PASCUA CRISTIANA

La Pascua cristiana tiene su origen en la Pascua judía, fiesta que se celebraba el 14 del mes de Nisán, en torno al equinoccio de la primavera. La Pascua judía tiene sus raíces en dos fiestas: la inmolación de los corderos en primavera, que corresponde a la época nómada del pueblo de Israel y en la fiesta de los panes ázimos de la época agrícola. A estos se añadieron otros elementos esenciales en la experiencia del pueblo, como la liberación de Egipto y la Alianza en el Sinaí. De la experiencia cosmológico-biológica se pasa a la experiencia histórica, y la Pascua se convierte así, ante todo, en una experiencia de liberación y alianza.
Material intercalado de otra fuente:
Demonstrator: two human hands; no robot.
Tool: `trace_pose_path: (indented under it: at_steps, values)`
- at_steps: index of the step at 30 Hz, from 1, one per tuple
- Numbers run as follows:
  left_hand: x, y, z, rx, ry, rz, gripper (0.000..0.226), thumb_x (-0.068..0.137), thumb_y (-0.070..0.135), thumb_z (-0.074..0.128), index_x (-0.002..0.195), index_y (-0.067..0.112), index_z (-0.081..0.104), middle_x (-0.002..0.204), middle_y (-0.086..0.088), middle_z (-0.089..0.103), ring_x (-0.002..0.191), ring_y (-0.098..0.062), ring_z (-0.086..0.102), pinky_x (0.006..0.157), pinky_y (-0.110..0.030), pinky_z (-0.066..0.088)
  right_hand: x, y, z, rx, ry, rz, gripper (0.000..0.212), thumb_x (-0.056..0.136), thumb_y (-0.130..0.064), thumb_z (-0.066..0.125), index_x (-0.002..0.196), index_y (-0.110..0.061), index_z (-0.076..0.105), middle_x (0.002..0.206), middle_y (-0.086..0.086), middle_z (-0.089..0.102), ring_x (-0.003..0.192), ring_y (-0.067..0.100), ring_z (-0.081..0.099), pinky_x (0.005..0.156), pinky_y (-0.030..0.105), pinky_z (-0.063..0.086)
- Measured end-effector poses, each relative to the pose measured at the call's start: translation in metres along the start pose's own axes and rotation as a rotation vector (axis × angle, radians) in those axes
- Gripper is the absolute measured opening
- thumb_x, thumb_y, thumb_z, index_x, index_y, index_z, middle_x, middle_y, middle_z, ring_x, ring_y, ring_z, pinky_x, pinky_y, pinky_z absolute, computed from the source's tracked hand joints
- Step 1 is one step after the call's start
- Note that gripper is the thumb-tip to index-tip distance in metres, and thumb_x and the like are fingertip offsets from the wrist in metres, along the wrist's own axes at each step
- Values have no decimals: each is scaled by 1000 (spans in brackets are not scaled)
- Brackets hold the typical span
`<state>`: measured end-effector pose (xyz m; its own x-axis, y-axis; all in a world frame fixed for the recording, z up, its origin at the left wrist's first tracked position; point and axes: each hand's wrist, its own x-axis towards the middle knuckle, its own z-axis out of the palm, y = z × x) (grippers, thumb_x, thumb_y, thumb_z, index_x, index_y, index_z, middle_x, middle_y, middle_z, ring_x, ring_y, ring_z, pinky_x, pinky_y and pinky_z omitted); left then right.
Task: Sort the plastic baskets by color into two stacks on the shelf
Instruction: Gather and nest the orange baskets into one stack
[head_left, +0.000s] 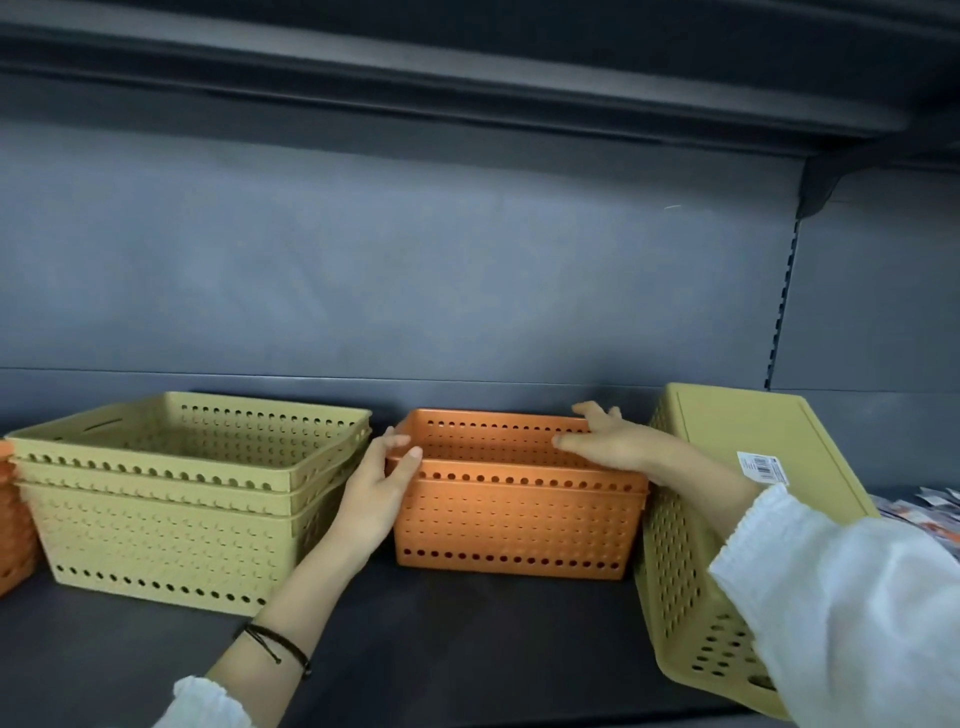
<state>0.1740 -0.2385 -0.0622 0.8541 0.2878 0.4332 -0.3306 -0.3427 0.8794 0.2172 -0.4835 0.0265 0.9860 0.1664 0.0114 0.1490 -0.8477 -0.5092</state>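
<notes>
On the shelf, middle: your 2 hands bracket the orange basket stack (514, 499), which stands upright between the 2 tan groups.
Left hand (376, 491): fingers curled over the stack's left rim, thumb on the near edge, gripping it, probably to steady or square the nested baskets.
Right hand (605, 439): fingers spread flat over the far right rim, resting on it, not closed; likely pressing the top basket down to seat it.
Orange stack look: 2 rims show, so at least 2 nested; perforated walls, rows of round holes.
Tan basket stack (176, 499), left: 3 rims nested, upright, just beside your left hand.
Tipped tan basket (727, 467), right: on its side, barcode label (759, 466) on its base, not yet stacked.
Orange basket at far left edge (13, 525): mostly cut off, apart from the middle stack.
</notes>
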Motion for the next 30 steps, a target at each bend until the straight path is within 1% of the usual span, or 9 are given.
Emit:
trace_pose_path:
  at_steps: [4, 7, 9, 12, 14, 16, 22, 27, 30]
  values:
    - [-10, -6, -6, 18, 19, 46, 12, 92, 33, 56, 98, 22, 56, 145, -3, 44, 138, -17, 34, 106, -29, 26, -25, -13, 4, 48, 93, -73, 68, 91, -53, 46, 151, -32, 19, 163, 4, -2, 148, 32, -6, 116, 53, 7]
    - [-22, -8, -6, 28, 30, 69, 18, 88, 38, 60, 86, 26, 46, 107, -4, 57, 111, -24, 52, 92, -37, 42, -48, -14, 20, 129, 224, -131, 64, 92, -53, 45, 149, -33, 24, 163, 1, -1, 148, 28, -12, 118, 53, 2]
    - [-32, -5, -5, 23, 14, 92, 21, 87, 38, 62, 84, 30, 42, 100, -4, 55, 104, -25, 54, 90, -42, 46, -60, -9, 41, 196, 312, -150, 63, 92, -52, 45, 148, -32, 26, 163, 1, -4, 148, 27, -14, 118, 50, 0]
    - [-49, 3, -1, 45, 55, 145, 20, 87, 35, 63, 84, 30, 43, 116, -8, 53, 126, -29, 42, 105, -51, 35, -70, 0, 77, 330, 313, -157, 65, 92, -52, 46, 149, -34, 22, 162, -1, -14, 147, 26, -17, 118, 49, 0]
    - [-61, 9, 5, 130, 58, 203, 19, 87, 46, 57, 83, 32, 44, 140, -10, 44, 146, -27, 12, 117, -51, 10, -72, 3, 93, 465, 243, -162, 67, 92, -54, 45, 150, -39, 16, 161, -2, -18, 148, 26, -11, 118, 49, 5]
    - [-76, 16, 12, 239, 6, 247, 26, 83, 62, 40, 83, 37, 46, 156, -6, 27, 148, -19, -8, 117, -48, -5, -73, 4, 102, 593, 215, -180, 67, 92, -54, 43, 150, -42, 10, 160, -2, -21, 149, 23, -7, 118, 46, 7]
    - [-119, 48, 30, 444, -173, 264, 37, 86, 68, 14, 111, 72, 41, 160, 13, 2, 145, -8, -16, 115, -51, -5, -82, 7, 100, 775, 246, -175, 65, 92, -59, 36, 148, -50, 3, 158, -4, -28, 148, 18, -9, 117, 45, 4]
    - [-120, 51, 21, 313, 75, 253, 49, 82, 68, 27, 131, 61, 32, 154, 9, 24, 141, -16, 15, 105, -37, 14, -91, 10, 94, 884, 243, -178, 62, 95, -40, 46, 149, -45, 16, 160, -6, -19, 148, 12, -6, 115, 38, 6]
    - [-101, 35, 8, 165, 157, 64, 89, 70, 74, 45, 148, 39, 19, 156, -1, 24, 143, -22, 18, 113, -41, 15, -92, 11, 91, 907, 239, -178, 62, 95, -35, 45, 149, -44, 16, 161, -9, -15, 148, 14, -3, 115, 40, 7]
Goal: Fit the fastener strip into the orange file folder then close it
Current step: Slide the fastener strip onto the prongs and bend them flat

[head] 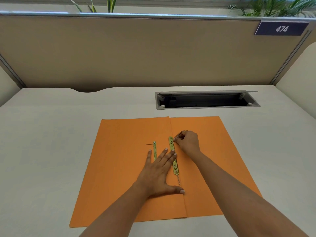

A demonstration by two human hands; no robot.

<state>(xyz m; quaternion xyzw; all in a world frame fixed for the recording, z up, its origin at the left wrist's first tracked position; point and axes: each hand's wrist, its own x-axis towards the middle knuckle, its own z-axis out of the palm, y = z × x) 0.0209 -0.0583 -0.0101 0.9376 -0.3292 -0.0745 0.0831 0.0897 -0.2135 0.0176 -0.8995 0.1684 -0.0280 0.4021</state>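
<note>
The orange file folder point(119, 159) lies open and flat on the desk. Along its centre fold rests a gold fastener strip point(174, 161), with a thin metal prong sticking out below its near end. A second, narrower gold bar point(155, 151) lies just left of it, a thin prong pointing left from its top. My left hand point(159, 171) presses flat on the folder with fingers spread, fingertips touching both gold pieces. My right hand point(187, 141) pinches a thin metal prong at the top end of the fastener strip.
A pale desk point(51, 134) carries the folder. Behind it an open cable tray point(205, 100) is sunk into the desktop. A beige partition point(136, 48) with a "474" sign point(281, 28) stands at the back, plants above it.
</note>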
La celebración de la Pascua tenía su punto culminante en la “Cena pascual”, donde se recordaba y se celebraba el “paso de Dios”, compartiendo los panes ázimos, el cordero inmolado, el vino de la alianza y las hierbas amargas de la esclavitud pasada.
Jesús, celebrando esta “Cena pascual” con sus discípulos da origen a la “Pascua cristiana”.
La institucionalización de la Pascua llega tras un largo proceso, el concilio de Nicea (325 d. C.) se decretó que la Pascua cristiana fuera una fiesta móvil: su inicio lo marcaría el primer domingo siguiente de la luna llena o plenilunio tras el equinoccio de primavera, es decir, entre el 21 de marzo y el 25 de abril. Intentos de cambios posteriores y de transformación en una fiesta fija no han podido imponerse.